ANO1 Il plasmide Double Nickase (h) consiste in una coppia di plasmidi ingegnerizzati per l'editing ad alta specificità del locus ANO1 nelle linee cellulari human. Ciascun plasmide esprime una nickasi Cas9 D10A e un sgRNA distinto che prende di mira filamenti di DNA opposti all'interno di ANO1. Quando indirizzate verso siti adiacenti su filamenti di DNA opposti, le due nickasi generano tagli a filamento singolo sfalsati che insieme producono una rottura a doppio filamento sfalsata, richiedendo un'attività coordinata sul bersaglio da entrambe le guide. La rottura del DNA risultante viene risolta da vie di riparazione cellulare endogene, più comunemente attraverso la giunzione non omologa delle estremità (NHEJ), portando a inserzioni o delezioni che interrompono la funzione di ANO1. Richiedendo il coinvolgimento di due sgRNA nel locus bersaglio, l'approccio a doppia nickasi migliora la specificità dell'editing e fornisce una strategia CRISPR complementare per applicazioni in cui è desiderato un controllo aggiuntivo sulla precisione del targeting.

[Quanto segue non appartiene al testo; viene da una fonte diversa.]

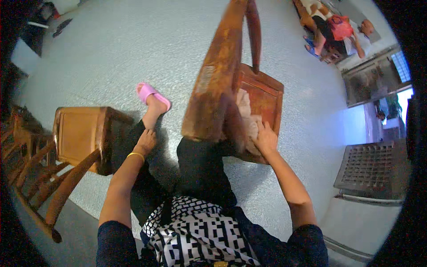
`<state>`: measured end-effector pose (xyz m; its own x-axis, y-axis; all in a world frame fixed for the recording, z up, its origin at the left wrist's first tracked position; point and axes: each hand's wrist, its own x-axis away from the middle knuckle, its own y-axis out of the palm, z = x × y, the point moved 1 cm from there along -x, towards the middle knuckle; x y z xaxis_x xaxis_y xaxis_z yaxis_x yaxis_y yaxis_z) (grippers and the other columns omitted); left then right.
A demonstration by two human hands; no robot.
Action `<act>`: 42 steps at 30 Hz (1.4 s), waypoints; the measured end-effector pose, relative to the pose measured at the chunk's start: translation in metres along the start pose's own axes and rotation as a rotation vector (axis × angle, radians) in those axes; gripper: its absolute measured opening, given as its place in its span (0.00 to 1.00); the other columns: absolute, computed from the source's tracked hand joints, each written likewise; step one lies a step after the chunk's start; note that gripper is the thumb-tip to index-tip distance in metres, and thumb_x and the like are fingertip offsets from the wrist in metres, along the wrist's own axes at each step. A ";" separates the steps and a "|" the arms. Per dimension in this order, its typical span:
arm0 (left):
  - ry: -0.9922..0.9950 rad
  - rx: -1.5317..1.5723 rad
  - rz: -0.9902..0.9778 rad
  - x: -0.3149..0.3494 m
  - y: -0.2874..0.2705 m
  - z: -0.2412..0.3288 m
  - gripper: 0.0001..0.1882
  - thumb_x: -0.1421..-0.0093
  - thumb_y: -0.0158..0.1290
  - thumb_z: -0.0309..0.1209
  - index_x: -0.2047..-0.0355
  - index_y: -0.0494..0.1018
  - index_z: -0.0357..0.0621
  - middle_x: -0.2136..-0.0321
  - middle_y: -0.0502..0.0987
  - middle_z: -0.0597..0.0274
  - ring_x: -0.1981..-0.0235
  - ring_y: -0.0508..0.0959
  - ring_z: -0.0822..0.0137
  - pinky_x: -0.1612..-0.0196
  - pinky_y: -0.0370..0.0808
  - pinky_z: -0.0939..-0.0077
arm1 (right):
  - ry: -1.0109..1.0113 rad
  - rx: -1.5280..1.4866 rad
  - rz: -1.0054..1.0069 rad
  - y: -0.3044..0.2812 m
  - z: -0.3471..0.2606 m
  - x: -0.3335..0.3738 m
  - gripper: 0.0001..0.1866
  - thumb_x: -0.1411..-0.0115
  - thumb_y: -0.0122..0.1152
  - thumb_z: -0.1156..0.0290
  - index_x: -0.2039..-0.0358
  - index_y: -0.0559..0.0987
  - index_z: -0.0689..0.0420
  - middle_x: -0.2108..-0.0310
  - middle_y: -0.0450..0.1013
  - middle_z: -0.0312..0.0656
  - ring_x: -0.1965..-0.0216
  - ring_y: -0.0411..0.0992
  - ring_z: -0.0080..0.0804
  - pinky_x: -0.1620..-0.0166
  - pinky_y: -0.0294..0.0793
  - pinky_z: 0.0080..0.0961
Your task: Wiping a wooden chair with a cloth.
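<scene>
— Over at nine o'clock, what do we have first?

— We see a wooden chair (80,138) lying tipped on the pale speckled floor (111,49), its seat panel facing up toward us and its curved legs running down toward seven o'clock. It lies just beside our left leg.

— And our left hand (145,141)?

— It rests on our left knee in the dark trousers, a little left of centre, fingers curled loosely and holding nothing. A yellow bangle (135,155) sits on that wrist. Just above, toward eleven o'clock of the hand, our foot wears a pink slipper (152,95) flat on the floor.

— Moving on to centre?

— A second wooden chair (231,84) is tilted over against our right knee, its worn backrest rising toward twelve o'clock and its seat turned to face three o'clock.

— What is our right hand (266,139) doing?

— It presses a pale cloth (247,116) against that seat, fingers bent over the bunched fabric, so we have the cloth gripped between hand and wood. The cloth lies on the seat's left part, just above the hand.

— Anything further right?

— At one o'clock, well apart, another person (340,33) sits with a red bag. At four o'clock a metal grate (369,167) stands by the wall.
</scene>
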<state>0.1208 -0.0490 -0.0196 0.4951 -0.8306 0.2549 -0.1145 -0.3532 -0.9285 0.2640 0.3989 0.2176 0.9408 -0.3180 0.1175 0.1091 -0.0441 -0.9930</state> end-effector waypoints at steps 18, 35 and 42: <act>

Per supportare l'identificazione efficiente delle cellule modificate, un plasmide codifica la GFP per la visualizzazione fluorescente delle popolazioni trasfettate, mentre il plasmide di accompagnamento porta un gene di resistenza alla puromicina per la selezione antibiotica. Insieme, queste caratteristiche supportano l'arricchimento efficiente delle popolazioni co-trasfettate e semplificano la convalida dei cloni con ANO1 interrotto.
Solo per uso di ricerca. Non destinato a uso diagnostico o terapeutico.